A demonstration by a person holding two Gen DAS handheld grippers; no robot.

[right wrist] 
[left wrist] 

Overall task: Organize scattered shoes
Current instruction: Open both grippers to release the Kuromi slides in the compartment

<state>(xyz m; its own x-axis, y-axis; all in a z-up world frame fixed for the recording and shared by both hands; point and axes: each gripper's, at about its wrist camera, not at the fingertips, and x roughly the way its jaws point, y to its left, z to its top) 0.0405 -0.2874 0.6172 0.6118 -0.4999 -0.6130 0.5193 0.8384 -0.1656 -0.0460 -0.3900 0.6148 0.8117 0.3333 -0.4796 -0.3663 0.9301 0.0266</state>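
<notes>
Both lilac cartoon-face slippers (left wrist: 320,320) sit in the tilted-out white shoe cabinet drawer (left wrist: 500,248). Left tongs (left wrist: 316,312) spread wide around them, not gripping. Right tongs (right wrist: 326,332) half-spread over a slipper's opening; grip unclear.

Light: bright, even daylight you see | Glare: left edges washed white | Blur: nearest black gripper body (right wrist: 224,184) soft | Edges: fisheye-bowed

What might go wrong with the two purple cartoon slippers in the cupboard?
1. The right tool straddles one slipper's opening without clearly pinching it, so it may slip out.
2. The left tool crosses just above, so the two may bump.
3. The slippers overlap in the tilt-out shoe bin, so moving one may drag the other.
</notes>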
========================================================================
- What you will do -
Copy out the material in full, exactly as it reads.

- Task output -
A demonstration by a person holding two Gen DAS handheld grippers; no robot.

[right wrist] 
[left wrist] 

Overall task: Organize scattered shoes
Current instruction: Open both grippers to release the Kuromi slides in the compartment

<state>(xyz m; its own x-axis, y-axis; all in a z-up world frame fixed for the recording and shared by both hands; point and axes: each gripper's, at about its wrist camera, not at the fingertips, and x roughly the way its jaws point, y to its left, z to its top) 0.0405 -0.2874 0.6172 0.6118 -0.4999 -0.6130 0.5193 0.8384 -0.1656 -0.0460 -0.3900 0.6148 0.8117 0.3333 -0.4796 -0.3663 0.9301 0.0266</state>
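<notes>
Both lilac cartoon-face slippers (left wrist: 320,320) sit in the tilted-out white shoe cabinet drawer (left wrist: 500,248). Left tongs (left wrist: 316,312) spread wide around them, not gripping. Right tongs (right wrist: 326,332) half-spread over a slipper's opening; grip unclear.

Light: bright, even daylight you see | Glare: left edges washed white | Blur: nearest black gripper body (right wrist: 224,184) soft | Edges: fisheye-bowed

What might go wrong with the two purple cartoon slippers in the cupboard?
1. The right tool straddles one slipper's opening without clearly pinching it, so it may slip out.
2. The left tool crosses just above, so the two may bump.
3. The slippers overlap in the tilt-out shoe bin, so moving one may drag the other.
</notes>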

No further output is expected for this exercise.